Note that the algorithm above does not require running the system again for each bootstrap set. The system has to be run a single time on the full test set, saving its output for each sample. Then, the bootstrap sets are created by sampling those outputs which are all that is needed to compute the performance metric. The time needed to run bootstrapping for system evaluation is then given by the time it takes to compute the metric on a dataset of the size of the original set plus the time needed to create the indices for each bootstrap set, times the number of bootstrap samples we want to use.

The figure below illustrates the process.

This same algorithm can be used to compute a distribution for the difference in performance between two systems by simply making the metric of interest in step 1 the difference between the metric when system A is applied to the bootstrap set and when system B is applied to that same set.

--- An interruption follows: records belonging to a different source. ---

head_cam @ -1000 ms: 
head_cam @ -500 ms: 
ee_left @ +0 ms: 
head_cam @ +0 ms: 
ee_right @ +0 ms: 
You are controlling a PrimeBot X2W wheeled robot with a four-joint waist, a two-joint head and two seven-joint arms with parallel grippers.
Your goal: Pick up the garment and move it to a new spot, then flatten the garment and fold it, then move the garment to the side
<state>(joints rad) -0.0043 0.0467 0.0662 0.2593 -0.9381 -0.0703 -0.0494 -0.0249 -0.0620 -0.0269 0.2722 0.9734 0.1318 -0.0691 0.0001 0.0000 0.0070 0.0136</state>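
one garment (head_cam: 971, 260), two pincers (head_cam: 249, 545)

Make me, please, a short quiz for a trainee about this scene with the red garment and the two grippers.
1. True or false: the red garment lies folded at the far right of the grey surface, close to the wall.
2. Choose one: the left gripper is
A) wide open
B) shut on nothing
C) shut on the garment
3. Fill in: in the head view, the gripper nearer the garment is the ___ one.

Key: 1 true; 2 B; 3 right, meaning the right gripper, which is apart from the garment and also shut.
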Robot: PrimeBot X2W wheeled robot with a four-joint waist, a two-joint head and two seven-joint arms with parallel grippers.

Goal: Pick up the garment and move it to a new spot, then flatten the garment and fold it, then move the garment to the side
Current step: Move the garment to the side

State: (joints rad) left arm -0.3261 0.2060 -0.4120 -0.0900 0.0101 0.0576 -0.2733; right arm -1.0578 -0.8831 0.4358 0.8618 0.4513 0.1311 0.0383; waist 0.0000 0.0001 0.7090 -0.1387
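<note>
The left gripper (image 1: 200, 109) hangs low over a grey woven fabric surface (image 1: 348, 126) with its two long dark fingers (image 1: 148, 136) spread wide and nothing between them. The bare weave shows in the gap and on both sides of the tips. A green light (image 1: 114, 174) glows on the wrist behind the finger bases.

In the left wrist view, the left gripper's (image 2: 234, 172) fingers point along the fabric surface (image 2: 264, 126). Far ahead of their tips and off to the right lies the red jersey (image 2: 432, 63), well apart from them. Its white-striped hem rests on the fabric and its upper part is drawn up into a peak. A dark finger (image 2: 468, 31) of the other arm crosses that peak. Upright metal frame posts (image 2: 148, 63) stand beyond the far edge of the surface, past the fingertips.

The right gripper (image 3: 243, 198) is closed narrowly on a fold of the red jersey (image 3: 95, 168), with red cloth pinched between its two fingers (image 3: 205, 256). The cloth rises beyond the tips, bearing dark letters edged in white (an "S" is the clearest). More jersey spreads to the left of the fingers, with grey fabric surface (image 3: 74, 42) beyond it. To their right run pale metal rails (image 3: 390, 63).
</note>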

If the confidence interval does not include the value 0.0, then we can reject the null hypothesis that the two systems have the same performance [Keller, 2005]. See the notebook for an example on how to use bootstrapping for this purpose.

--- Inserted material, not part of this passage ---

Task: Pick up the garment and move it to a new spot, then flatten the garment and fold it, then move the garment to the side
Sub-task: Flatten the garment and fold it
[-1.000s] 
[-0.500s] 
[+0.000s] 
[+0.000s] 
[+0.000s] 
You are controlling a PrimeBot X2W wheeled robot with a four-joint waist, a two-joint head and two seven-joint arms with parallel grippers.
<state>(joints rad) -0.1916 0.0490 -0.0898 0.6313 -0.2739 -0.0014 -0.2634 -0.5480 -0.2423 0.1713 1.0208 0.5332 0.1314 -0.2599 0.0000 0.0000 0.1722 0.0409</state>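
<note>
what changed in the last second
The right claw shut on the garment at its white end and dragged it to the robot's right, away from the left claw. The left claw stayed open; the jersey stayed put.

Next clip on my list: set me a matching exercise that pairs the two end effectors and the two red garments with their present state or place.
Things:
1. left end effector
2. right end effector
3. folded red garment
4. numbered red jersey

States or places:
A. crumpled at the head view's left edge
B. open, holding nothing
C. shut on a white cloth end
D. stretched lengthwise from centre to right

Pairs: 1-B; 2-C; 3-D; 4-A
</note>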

The algorithm above assumes that the samples in the test set are iid. If this is not the case, for example because samples come from human subjects that contributed several samples each, then this assumption does not hold. Luckily, it is easy to modify the bootstrapping algorithm to address this case [Poh and Bengio, 2007]. Basically, instead of sampling individual samples, we sample ``conditions'' (in the example, the condition would be the subject identifier). The bootstrap dataset is then created by sampling with replacement the samples corresponding to the selected conditions. If a condition was sampled $n$ times, each of its selected samples is included $n$ times.

The notebook provided with this repository includes python code to run bootstrapping as described above, including an option to provide the samples' conditions.

In the scenario above, the systems under evaluation were exactly the ones that would eventually be deployed if selected -- they were fixed. In scientific papers, though, in most cases, the goal is to understand whether a given proposed approach improves performance of the resulting systems. In this case, what we want to evaluate is not a given set of trained systems but the methods used to produce them. We want to be able to tell the readers that the gains are due to the proposed approach and not just due to a lucky training process (or an unlucky one for the baseline).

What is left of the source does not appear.